### Problem to work on
Look below for the line holding "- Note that" and the line holding "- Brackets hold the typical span". Repeat those two and everything between, exactly.

### Supplied records
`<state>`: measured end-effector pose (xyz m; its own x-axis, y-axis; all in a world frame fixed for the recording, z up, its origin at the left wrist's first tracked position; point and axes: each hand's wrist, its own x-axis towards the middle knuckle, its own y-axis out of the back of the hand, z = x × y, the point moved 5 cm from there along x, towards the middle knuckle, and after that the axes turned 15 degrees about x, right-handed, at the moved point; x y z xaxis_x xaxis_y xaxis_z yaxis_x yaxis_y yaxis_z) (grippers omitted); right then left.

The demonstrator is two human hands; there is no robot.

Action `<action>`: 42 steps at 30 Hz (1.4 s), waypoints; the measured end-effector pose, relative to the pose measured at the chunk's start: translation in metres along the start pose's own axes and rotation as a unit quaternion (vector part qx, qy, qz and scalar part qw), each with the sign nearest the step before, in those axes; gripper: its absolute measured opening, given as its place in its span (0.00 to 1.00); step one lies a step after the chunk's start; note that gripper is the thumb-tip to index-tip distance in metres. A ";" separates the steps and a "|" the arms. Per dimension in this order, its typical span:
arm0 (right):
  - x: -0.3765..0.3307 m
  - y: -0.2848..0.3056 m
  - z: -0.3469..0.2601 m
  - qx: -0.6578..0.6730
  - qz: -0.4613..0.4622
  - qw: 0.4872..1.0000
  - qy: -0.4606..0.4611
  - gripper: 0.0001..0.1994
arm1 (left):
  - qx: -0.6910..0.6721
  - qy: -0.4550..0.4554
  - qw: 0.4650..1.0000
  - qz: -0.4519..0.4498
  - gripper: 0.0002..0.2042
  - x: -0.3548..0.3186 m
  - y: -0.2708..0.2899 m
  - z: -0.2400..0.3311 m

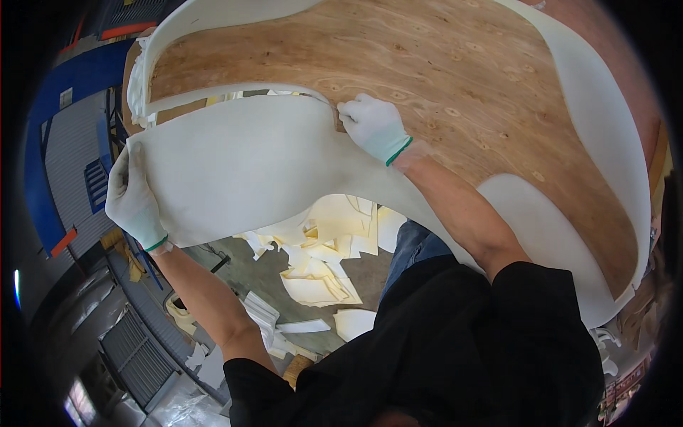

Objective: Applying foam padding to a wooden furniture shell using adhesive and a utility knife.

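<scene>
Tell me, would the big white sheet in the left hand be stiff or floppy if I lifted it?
Probably bendy but not limp: the white sheet spreads out broad and smooth from the left hand. It may be light for its size, since just that hand grips its far end. It seems unlikely to roll, being wide and thin.

Looks like a workshop or small factory, going by the large plywood (448, 78) edged with white sheet (235, 164) and the pale offcuts (320, 285) strewn over bare grey floor (370, 274). Also points that way with a blue frame (39, 174), ribbed panel (71, 160) and slatted grille (135, 352) at the left.
</scene>
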<state>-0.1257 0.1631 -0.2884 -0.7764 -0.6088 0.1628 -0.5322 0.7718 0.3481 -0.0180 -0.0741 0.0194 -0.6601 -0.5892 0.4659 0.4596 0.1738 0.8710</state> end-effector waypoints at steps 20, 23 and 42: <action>-0.045 -0.031 -0.006 0.153 0.144 0.967 -0.145 0.07 | -0.025 0.031 0.999 0.005 0.11 -0.007 0.001 -0.005; -0.070 -0.047 -0.002 0.164 0.087 0.963 -0.193 0.10 | -0.032 0.032 0.999 0.006 0.11 -0.009 0.000 -0.015; -0.214 -0.133 -0.044 0.148 -0.123 0.930 -0.313 0.07 | 0.004 0.184 0.982 0.032 0.13 -0.052 0.042 -0.194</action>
<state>0.1264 0.1827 -0.3287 -0.6132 -0.6193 -0.4904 -0.7179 0.6959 0.0189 0.1508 -0.1890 0.0013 -0.3703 -0.8216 0.4334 0.4882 0.2247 0.8433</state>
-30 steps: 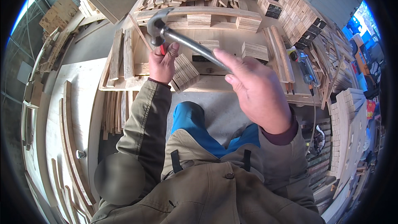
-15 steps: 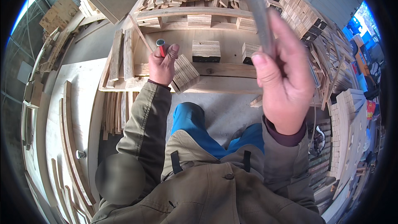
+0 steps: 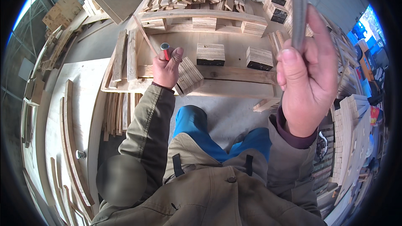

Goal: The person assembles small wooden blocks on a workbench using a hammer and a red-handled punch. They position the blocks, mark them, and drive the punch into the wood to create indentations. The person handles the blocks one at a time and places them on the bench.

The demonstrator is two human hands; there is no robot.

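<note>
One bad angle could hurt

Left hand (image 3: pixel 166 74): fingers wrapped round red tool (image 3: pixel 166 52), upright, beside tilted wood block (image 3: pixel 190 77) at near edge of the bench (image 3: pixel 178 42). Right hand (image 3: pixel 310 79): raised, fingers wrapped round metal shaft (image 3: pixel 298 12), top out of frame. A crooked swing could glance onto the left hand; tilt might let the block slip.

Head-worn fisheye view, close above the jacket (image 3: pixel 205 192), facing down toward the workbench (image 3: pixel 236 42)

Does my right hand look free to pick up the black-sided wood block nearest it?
Probably not: your right hand grips a metal shaft, though nothing visible seems to bar its way to the wood block.
</note>
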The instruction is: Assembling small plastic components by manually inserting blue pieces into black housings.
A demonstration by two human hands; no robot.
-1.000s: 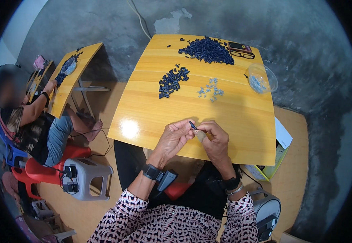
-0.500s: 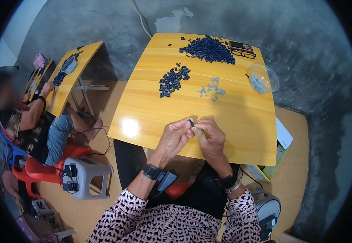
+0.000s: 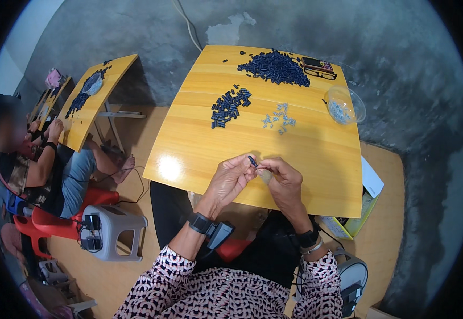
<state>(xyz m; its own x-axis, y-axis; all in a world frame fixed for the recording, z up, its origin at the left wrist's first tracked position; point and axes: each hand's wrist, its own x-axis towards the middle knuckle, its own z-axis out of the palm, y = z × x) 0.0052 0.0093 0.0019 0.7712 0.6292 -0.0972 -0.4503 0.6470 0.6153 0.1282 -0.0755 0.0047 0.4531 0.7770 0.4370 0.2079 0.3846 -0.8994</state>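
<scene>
Over the near edge of the yellow wooden table (image 3: pixel 199 149), my left hand (image 3: pixel 230 178) and my right hand (image 3: pixel 280 181) meet fingertip to fingertip. Between them is a small dark plastic piece (image 3: pixel 252 160), pinched in my left fingers; my right fingers press a thin pale part against it. Farther out lie a row of finished dark pieces (image 3: pixel 230 106), a scatter of small pale metal parts (image 3: pixel 278 119), and a big heap of dark pieces (image 3: pixel 274 67) at the far edge.
A clear plastic bowl (image 3: pixel 345 105) with pale parts sits at the table's right; a calculator and glasses (image 3: pixel 318 67) lie beside the heap. A cardboard box (image 3: pixel 364 207) stands at the right. Another person (image 3: pixel 24 159) works at a second table (image 3: pixel 90 101) on the left, near a grey stool (image 3: pixel 112 228).
My hands have stayed together over the table's near edge, with only small finger movements around the dark piece. Nothing else on the table has moved.
</scene>
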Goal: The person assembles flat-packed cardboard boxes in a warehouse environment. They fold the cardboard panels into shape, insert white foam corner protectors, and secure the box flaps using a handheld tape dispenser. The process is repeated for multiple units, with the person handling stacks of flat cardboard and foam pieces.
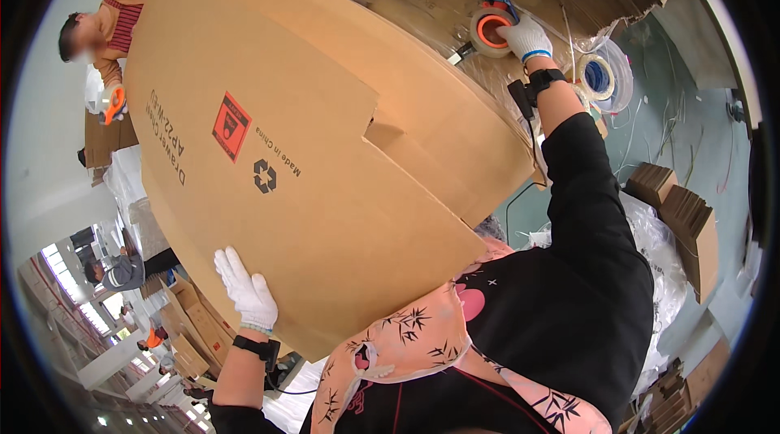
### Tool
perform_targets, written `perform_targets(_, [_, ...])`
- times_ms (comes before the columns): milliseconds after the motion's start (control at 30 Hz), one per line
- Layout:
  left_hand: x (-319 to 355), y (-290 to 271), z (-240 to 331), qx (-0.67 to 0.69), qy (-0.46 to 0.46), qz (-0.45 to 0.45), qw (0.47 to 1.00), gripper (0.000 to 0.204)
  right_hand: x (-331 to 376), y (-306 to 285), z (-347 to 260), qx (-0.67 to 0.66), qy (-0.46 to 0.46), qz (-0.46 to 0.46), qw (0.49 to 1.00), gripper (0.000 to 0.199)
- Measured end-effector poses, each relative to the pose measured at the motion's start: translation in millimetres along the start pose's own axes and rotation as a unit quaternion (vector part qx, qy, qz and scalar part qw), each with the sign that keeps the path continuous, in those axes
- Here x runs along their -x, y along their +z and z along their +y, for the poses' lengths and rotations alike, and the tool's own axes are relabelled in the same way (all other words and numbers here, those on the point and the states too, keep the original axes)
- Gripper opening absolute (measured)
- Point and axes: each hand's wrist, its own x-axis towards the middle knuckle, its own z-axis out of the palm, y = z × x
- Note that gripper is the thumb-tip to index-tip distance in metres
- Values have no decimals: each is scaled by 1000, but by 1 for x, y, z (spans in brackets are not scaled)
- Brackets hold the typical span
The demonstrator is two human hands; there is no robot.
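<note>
A large flattened cardboard carton (325,133) lies tilted across the person's front, its printed face up. The gloved left hand (245,288) presses flat and open-fingered against the carton's near edge, apparently bracing the sheet so it cannot slide. Beyond the carton's far edge, the gloved right hand (526,37) is closed around a tape dispenser (491,28) with an orange-cored roll, lying on the cardboard there. A loose tape roll with a blue core (600,76) sits just beside that wrist. At the carton's far left corner, a co-worker (110,23) holds another orange dispenser.

Left hand (245,290) flat, fingers spread; right hand (526,36) outstretched, curled
</note>
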Motion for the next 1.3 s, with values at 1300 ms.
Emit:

### Answer box
- Note that gripper is the thumb-tip to index-tip distance in metres
- Values have no decimals: each is scaled by 1000, but by 1 for x, y, z (spans in brackets are not scaled)
- Brackets hold the typical span

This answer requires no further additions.